Revenue Analytics - noinput
https://mixpanel.com/revenue/
======
jhuckestein
I already have a revenue property on all my users in mixpanel. It seems like
this new feature does two things

1) It keeps track of a revenue property as a time series. I.e. you can later
look at the changes of revenue for a user over time (in their HTTP API you use
a new $append command instead of $set)

2) It allows you to look at aggregate values (such as sum and average) for all
revenues of all people in a certain group

I'm curious if this is something that could be extended to arbitrary
properties on users. I operate a phone service and track usage of minutes in a
similar way. It'd be great if I could do a similar kind of analysis.

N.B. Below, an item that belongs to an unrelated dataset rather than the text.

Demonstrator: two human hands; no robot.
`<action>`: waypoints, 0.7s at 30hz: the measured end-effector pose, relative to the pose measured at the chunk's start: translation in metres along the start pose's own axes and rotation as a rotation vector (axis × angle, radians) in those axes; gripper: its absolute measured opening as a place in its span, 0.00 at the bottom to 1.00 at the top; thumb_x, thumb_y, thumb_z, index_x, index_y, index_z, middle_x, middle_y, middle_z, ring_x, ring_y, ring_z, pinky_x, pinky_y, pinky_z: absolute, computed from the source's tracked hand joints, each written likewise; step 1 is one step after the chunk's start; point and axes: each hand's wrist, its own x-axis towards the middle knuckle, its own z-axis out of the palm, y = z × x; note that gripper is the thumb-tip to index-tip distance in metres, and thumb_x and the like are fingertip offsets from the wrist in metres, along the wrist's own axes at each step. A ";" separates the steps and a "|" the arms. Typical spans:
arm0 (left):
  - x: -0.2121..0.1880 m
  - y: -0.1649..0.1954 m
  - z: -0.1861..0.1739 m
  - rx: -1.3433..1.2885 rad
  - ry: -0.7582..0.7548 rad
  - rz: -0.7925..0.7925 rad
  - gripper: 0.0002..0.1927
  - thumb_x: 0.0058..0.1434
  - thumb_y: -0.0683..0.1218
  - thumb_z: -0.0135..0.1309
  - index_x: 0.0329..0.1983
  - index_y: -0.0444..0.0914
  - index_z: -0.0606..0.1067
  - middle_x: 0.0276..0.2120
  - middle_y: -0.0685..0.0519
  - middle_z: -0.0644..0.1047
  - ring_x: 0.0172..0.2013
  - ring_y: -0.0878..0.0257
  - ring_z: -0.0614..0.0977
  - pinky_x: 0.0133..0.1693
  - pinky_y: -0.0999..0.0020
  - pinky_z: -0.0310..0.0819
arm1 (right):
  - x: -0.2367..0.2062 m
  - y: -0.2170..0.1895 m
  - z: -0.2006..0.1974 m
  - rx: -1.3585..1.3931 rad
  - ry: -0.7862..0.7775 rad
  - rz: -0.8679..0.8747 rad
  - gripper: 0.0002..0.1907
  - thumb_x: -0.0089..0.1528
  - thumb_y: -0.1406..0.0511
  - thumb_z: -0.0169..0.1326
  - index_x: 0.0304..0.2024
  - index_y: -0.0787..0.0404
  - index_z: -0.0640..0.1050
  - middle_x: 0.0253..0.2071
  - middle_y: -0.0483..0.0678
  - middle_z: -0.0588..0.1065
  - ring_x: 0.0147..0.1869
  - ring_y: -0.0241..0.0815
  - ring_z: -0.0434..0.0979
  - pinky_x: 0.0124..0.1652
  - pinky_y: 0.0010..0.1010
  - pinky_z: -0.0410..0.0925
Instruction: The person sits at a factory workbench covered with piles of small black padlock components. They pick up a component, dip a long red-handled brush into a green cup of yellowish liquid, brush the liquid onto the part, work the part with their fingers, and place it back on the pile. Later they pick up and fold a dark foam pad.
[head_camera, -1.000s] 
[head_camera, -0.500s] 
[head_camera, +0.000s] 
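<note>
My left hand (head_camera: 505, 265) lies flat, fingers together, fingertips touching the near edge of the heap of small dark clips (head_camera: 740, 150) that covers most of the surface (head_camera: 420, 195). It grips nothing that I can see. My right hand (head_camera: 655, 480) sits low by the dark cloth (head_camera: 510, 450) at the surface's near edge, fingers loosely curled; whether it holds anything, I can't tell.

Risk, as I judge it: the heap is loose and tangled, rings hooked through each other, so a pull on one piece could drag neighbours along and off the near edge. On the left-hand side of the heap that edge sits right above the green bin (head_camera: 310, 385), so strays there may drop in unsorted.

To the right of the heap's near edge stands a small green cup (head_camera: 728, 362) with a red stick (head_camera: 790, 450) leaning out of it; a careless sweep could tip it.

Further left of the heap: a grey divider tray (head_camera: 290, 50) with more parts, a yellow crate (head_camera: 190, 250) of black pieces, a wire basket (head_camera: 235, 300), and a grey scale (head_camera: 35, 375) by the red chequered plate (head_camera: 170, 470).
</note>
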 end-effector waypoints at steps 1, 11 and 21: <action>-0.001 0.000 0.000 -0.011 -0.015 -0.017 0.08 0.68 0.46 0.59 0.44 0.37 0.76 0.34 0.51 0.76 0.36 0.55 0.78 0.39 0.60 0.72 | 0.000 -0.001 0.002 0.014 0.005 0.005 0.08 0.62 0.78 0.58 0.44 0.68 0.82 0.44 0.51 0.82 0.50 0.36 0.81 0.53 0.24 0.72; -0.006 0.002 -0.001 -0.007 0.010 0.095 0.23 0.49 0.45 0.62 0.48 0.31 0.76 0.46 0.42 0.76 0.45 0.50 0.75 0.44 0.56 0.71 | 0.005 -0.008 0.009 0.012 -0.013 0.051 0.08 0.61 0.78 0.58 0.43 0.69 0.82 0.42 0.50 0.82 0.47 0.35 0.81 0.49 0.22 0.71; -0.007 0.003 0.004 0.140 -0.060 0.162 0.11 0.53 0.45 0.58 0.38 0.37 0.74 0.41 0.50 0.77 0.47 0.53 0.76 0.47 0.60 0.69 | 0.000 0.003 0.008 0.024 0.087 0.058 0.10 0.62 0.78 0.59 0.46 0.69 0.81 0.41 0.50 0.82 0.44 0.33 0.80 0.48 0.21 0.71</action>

It would be even better, if people analytics and events tied in a little more
closely. I'm already tracking a "Charge succeeded" event that's tied to a
distinct_id. If I could segment events by people properties (i.e. show me the
"Charge succeeded" events for all people with Source=x), I could use the
aggregate functions of the segmentation screen to do a lot of what revenue
analytics provides and much more. I also wouldn't have to redundantly attach
people properties to all my events anymore. Currently all of my events contain
all people properties (such as Revenue, Number of minutes used, etc), so that
I can segment by them.

In case suhail or anyone else is following along this thread, it'd be great to
hear your thinking.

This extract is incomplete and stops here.